One fundamental difference between Western and Eastern medicine, Youngblood said, is that one’s mental state and one’s physical state are intimately interconnected.
“I think the Bible teaches this,” Youngblood said. “Think of the psalmist who said that when he did not confess his sins, his body wasted away.” (Psalm 32:3)
Youngblood’s students, Gastineau and Wilcox, are both Bible and ministry majors at Harding. Wilcox said he knew little to nothing about kung fu before enrolling in Youngblood’s lessons. Gastineau’s father went to Lipscomb University with Youngblood, and the two men studied kung fu together.
“I guess I wanted to live through the legacy,” Gastineau said with a laugh.
Both students, sweaty and breathless, relax into an upright stance, hands slowly falling to their sides.
“Don’t stop breathing,” Youngblood says. “Lesson is over; breathing continues.”
Gastineau wipes the sweat from his forehead. “Tough one today,” he says, forcing himself to take deep breaths.
His teacher’s response: “Good!”
In Youngblood’s lessons, the teacher often relates the physical discipline of kung fu to the study of Scripture, Gastineau said.
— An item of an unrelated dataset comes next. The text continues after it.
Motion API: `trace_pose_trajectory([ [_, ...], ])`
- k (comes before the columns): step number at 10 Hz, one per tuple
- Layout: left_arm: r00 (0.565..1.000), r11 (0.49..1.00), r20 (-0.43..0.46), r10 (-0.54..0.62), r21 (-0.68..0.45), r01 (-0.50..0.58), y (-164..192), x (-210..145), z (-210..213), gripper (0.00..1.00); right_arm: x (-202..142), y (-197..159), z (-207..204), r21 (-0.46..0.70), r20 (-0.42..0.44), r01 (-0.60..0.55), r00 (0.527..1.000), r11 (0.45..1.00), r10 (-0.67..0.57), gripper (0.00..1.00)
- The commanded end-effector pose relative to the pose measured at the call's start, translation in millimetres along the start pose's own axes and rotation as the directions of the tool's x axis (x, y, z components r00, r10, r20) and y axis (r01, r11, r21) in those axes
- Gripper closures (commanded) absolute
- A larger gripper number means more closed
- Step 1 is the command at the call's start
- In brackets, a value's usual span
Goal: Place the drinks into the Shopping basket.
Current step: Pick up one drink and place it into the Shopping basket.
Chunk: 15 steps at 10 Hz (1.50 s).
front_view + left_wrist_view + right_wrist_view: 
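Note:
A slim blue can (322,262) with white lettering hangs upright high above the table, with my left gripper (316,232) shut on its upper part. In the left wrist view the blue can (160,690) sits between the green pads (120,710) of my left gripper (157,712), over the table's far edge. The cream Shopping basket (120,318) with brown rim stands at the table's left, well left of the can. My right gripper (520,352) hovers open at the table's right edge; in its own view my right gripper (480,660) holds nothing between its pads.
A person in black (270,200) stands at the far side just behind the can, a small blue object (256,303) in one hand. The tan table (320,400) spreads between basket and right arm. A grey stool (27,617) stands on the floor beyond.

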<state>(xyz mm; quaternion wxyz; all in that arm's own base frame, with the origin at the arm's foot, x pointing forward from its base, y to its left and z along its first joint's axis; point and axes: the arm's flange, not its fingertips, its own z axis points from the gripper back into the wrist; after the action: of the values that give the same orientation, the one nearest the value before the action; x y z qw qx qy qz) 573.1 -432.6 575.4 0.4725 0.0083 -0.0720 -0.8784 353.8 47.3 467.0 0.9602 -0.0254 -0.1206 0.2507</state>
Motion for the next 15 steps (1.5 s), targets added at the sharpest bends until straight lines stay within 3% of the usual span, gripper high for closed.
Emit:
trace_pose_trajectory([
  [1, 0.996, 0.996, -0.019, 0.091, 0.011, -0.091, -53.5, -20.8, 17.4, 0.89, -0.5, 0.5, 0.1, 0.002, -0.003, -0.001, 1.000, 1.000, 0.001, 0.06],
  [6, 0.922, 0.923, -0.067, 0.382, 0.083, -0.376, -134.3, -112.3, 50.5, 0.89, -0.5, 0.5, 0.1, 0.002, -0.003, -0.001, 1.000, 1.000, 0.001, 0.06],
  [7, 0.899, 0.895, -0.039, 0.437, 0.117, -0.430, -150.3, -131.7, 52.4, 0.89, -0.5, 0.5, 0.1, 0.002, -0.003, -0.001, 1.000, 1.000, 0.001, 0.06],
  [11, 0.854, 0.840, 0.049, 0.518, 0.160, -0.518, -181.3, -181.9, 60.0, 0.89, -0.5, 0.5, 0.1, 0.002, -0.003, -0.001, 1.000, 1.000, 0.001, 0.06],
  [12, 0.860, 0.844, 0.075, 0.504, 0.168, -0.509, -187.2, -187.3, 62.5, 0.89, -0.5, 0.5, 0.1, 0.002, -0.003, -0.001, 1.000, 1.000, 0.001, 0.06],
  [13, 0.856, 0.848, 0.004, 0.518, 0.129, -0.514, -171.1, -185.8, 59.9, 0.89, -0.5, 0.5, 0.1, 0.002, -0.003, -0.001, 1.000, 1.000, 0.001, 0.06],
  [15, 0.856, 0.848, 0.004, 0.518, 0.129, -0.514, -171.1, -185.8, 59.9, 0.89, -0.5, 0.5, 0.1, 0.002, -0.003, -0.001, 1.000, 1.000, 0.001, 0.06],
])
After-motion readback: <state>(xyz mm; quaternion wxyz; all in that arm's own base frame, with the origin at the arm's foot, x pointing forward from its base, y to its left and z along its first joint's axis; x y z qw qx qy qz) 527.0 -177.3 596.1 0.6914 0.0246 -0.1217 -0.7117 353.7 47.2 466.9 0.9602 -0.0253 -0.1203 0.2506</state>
In the same way that martial arts students strive for discipline over the limitations of their mind and body, Christians strive for discipline in prayer and in exegetical studies, explaining and interpreting God’s Word.
“We practice these forms and learn these moves so that, when danger arises, it is second nature to do what we’ve been doing,” Gastineau said. “It should be the same with our Christian walk.”
Youngblood said that, ultimately, kung fu was founded and practiced as a tool to maintain health, in the service of rigorous meditation.
“By balancing physical and spiritual health and by recognizing the connection between the two, you will attain health benefits, and you will discover a sense of control over your own body and mind,” Youngblood said.
“After that, it is up to you to decide what to do with that. Whether that enhanced control is used for Buddhist virtues or Christian virtues, or to hurt someone, or to plow a field — that is up to you.”